Various factors lie behind the fall in exports, including higher energy prices, reduced access to raw materials, and weaker demand in external markets. High inflation has kept the pressure on wages to rise even as the economy has shrunk, and so unit labour costs have risen fast. The growth in profits does not however lag far behind that in wages, meaning that production costs in Estonia have gone up a long way, potentially threatening competitiveness and economic growth in the future.
More detailed data on manufacturing companies show that manufacturing has affected the economy most through the decline in wood processing and related branches. Options for importing wood have been curtailed at the same time that demand has changed in external markets. Higher interest rates are stifling development in construction, where demand has also fallen for certain products that became popular during the pandemic. Branches of manufacturing that are doing better are those related to electronics.
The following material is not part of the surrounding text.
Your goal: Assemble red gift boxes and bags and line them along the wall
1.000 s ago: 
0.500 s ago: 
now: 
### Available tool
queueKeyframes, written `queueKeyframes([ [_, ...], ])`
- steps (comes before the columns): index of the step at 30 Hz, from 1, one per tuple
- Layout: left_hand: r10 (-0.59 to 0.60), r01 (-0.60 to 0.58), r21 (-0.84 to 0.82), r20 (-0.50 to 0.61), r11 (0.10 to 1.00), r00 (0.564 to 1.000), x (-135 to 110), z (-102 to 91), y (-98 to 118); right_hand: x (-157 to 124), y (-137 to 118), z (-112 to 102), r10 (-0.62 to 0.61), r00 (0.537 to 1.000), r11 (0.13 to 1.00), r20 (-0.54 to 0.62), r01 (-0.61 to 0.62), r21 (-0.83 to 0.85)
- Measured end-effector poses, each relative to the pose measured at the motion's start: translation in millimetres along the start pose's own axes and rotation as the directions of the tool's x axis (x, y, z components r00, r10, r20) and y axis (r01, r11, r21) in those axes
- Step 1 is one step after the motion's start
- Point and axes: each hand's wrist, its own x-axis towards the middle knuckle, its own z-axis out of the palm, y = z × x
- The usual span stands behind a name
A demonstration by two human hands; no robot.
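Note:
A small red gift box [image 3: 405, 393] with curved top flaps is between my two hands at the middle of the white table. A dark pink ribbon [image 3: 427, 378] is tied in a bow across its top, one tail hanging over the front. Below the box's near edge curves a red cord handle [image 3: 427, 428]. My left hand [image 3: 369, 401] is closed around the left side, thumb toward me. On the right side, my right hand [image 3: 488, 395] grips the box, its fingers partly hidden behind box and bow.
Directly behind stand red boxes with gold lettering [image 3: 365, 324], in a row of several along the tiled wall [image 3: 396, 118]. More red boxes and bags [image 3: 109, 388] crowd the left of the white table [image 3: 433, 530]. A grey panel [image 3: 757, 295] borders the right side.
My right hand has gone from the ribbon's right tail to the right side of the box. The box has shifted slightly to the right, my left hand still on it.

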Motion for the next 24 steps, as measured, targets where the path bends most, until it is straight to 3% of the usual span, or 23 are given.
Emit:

Indicators for the business cycle show the economy is performing at close to its historical average despite the contraction. Corporate surveys show that labour shortages were still a serious problem for firms quite recently, though they have now receded to their historical average level. At the end of 2021, 37% of manufacturing companies felt that a shortage of labour was their greatest problem, and a quarter of companies in services felt the same. This figure had fallen though for both manufacturing and services companies to an average of 16% by early 2023. Similarly, the production capacity of manufacturing companies was being used very intensively at the end of 2021, but that indicator is now at a level that suggests stable growth. This all shows that business activity has clearly declined, but the earlier level hinted more at the economy overheating. The current state of the economy is less good than before, but is still around its historical average. This is also shown by unemployment, which the labour force survey in the fourth quarter found to be still quite low.
The contraction in the economy in the fourth quarter was well aligned with the most recent forecast by Eesti Pank, but the larger total contraction than expected for the year arose because Statistics Estonia had revised the GDP of previous quarters downwards. There were unforeseen falls within GDP of around 10% for agriculture, over 20% for the energy sector, and over 40% for forestry in 2022. These branches of the economy gained competitiveness as the war caused prices to shift, and they might have been expected to do well out of the crisis. Accommodation and food service made a relatively large contribution to growth in the economy last year as it recovered from the pandemic.
The key issue for further development in the economy is how tightly the competitiveness problems in the exporting sector will restrict growth as production becomes more expensive. Inflation has so far mainly been driven by the sharp rise in energy prices, but these have fallen recently and are no longer the main cause of inflation. What happens next will increasingly be a consequence of higher production costs and reduced competitiveness. Higher prices for commodities pushed a lot of prices up steeply in Estonia in 2022, and so the fall in those commodities prices on global markets should now be followed by other prices coming quickly down. Prices remaining higher than those of competitors for a long time will make Estonia less competitive.